• _PROBLEM DESCRIPTION_: Reproduce, from the lines below, exactly the stretch that begins at the line containing "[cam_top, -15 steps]" and ends at the line containing "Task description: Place", both included.

=====

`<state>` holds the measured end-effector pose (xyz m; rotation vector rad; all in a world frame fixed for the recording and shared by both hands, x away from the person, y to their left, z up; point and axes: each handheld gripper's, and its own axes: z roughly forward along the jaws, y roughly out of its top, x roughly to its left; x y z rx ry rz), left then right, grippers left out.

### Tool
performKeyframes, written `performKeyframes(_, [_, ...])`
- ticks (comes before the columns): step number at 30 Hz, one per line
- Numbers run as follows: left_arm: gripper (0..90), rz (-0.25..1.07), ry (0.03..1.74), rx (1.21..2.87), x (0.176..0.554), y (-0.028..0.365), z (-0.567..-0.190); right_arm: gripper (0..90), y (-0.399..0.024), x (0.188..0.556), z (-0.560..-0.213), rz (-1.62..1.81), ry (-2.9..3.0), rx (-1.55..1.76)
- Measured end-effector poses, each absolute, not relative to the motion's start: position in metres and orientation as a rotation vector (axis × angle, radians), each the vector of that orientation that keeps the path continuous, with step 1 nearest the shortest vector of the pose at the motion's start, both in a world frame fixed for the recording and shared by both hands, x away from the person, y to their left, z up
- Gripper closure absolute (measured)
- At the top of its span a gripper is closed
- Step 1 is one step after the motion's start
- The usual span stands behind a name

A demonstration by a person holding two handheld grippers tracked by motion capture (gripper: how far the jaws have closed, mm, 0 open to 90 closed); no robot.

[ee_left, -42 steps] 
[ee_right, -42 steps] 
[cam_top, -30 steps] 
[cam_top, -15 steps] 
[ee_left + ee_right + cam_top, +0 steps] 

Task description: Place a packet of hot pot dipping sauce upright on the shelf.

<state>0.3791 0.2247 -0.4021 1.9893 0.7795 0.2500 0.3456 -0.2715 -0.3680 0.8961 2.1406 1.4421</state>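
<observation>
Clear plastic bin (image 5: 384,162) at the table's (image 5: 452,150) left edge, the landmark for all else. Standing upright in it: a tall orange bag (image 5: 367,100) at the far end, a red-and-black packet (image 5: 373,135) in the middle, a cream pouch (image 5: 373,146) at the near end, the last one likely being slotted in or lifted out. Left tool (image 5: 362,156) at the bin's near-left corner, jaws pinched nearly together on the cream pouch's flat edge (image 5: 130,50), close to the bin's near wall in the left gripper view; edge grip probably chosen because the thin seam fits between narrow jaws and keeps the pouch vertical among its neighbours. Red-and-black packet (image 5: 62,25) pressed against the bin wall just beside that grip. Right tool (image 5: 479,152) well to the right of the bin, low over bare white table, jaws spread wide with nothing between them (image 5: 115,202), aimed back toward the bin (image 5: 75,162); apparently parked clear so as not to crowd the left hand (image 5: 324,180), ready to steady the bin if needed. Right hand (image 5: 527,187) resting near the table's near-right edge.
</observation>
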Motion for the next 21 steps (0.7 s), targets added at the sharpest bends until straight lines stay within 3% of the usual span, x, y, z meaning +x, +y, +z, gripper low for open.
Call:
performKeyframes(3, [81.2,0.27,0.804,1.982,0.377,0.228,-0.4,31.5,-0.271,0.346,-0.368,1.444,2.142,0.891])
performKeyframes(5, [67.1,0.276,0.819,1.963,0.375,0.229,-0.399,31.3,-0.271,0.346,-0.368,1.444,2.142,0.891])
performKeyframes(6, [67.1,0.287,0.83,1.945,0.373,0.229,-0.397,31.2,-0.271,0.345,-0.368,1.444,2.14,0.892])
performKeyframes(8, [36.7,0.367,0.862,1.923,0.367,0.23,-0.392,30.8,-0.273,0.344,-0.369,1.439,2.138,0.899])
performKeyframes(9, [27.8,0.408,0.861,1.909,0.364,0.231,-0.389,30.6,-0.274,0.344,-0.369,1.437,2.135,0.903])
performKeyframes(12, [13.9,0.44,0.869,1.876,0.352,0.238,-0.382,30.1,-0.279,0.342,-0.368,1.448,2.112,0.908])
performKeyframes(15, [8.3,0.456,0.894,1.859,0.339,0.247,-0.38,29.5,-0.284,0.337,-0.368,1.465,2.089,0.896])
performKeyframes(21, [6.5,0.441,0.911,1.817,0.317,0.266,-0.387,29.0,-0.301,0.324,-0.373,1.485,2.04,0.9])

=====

• _ANSWER FOR THIS EXERCISE_:
[cam_top, -15 steps] 
[ee_left + ee_right + cam_top, +0 steps] 

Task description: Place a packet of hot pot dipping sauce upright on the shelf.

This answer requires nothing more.